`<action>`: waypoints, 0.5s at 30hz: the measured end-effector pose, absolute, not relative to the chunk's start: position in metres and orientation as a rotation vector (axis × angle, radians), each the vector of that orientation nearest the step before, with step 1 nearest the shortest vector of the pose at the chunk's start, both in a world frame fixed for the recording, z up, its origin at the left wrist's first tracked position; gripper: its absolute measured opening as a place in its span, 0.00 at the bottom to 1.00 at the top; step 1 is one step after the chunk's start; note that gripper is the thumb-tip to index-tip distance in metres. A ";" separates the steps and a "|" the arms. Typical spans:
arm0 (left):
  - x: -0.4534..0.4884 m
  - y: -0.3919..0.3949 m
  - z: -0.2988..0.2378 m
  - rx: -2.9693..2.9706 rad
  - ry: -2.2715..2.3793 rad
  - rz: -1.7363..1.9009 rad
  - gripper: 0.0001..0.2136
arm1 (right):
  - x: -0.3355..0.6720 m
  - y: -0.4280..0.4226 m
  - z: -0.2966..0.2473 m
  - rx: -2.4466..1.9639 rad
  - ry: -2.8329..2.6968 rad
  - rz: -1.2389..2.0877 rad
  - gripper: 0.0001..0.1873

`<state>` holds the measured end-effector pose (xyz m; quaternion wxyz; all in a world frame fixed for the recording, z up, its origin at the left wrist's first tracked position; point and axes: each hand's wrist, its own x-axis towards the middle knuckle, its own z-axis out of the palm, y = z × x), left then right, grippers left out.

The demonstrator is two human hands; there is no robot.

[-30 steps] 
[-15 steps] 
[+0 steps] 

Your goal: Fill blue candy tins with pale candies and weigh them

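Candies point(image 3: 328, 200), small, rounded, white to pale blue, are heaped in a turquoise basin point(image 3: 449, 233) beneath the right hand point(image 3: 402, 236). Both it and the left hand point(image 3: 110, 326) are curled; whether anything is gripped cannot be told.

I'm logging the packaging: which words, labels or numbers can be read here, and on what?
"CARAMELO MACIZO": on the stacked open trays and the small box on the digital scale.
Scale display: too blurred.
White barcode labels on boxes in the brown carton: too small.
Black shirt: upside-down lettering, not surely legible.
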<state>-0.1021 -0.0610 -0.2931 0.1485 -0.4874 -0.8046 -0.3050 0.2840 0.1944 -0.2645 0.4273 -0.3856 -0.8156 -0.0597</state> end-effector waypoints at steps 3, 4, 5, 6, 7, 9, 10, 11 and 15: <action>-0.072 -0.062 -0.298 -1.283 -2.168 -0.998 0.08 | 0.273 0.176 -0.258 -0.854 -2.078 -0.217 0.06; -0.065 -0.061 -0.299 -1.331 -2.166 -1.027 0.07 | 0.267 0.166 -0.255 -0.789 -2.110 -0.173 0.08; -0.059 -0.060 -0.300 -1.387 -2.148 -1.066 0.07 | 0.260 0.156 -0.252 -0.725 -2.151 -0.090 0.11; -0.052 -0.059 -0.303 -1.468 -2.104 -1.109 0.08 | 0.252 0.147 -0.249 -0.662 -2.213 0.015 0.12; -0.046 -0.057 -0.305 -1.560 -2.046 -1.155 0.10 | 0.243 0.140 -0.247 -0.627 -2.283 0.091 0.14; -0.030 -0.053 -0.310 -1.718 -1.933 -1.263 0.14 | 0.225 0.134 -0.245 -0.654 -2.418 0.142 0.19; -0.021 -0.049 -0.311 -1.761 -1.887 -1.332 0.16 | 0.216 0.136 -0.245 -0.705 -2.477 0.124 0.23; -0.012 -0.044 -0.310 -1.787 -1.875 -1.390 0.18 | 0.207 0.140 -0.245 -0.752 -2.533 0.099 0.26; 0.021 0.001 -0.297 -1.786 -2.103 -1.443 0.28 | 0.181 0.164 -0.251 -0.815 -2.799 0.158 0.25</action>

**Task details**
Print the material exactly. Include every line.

**Output below**
`<action>`: waypoints, 0.5s at 30hz: the measured end-effector pose, absolute, not relative to the chunk's start: position in metres and orientation as a rotation vector (axis × angle, radians), each the vector of that orientation nearest the step before, with step 1 nearest the shortest vector of the pose at the chunk's start, both in a world frame fixed for the recording, z up, its origin at the left wrist's first tracked position; gripper: its absolute measured opening as a place in its span, 0.00 at the bottom to 1.00 at the top; step 1 is one step after the chunk's start; note that gripper is the thumb-tip to index-tip distance in metres. A ";" separates the steps and a "|" the arms. Typical spans:
arm0 (left):
  - x: -0.4534..0.4884 m
  - y: -0.3919..0.3949 m
  - z: -0.2988..0.2378 m
  - rx: -2.9693..2.9706 rad
  - ry: -2.2715..2.3793 rad
  - rz: -1.7363..1.9009 rad
  - gripper: 0.0001..0.2136
arm1 (right):
  - x: -0.3355..0.6720 m
  - y: -0.4280..0.4226 m
  - z: -0.2966..0.2473 m
  - rx: -2.4466..1.9639 rad
  - ry: -2.8329..2.6968 rad
  - rz: -1.2389..2.0877 rad
  - gripper: 0.0001..0.1873

`<state>` holds the measured end-effector pose (xyz m; quaternion wxyz; all in a world frame fixed for the recording, z up, its origin at the left wrist's first tracked position; point and axes: each hand's wrist, its own x-axis towards the middle knuckle, its own z-axis out of the palm, y = z × x), left then right, grippers left out.

The demonstrator is two human hands; there is no robot.

[-30 steps] 
[-15 steps] 
[+0 steps] 

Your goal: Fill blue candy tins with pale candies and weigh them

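Candies point(image 3: 328, 200), small, rounded, white to pale blue, are heaped in a turquoise basin point(image 3: 449, 233) beneath the right hand point(image 3: 402, 236). Both it and the left hand point(image 3: 110, 326) are curled; whether anything is gripped cannot be told.

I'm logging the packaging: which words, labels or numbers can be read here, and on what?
"CARAMELO MACIZO": on the stacked open trays and the small box on the digital scale.
Scale display: too blurred.
White barcode labels on boxes in the brown carton: too small.
Black shirt: upside-down lettering, not surely legible.
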<state>-0.1021 -0.0610 -0.2931 0.1485 -0.4874 -0.8046 -0.3050 0.2840 0.1944 -0.2645 0.4273 -0.3856 -0.8156 -0.0597</state> end-effector waypoints at steps 3, 4, 5, 6, 7, 9, 10, 11 and 15: <action>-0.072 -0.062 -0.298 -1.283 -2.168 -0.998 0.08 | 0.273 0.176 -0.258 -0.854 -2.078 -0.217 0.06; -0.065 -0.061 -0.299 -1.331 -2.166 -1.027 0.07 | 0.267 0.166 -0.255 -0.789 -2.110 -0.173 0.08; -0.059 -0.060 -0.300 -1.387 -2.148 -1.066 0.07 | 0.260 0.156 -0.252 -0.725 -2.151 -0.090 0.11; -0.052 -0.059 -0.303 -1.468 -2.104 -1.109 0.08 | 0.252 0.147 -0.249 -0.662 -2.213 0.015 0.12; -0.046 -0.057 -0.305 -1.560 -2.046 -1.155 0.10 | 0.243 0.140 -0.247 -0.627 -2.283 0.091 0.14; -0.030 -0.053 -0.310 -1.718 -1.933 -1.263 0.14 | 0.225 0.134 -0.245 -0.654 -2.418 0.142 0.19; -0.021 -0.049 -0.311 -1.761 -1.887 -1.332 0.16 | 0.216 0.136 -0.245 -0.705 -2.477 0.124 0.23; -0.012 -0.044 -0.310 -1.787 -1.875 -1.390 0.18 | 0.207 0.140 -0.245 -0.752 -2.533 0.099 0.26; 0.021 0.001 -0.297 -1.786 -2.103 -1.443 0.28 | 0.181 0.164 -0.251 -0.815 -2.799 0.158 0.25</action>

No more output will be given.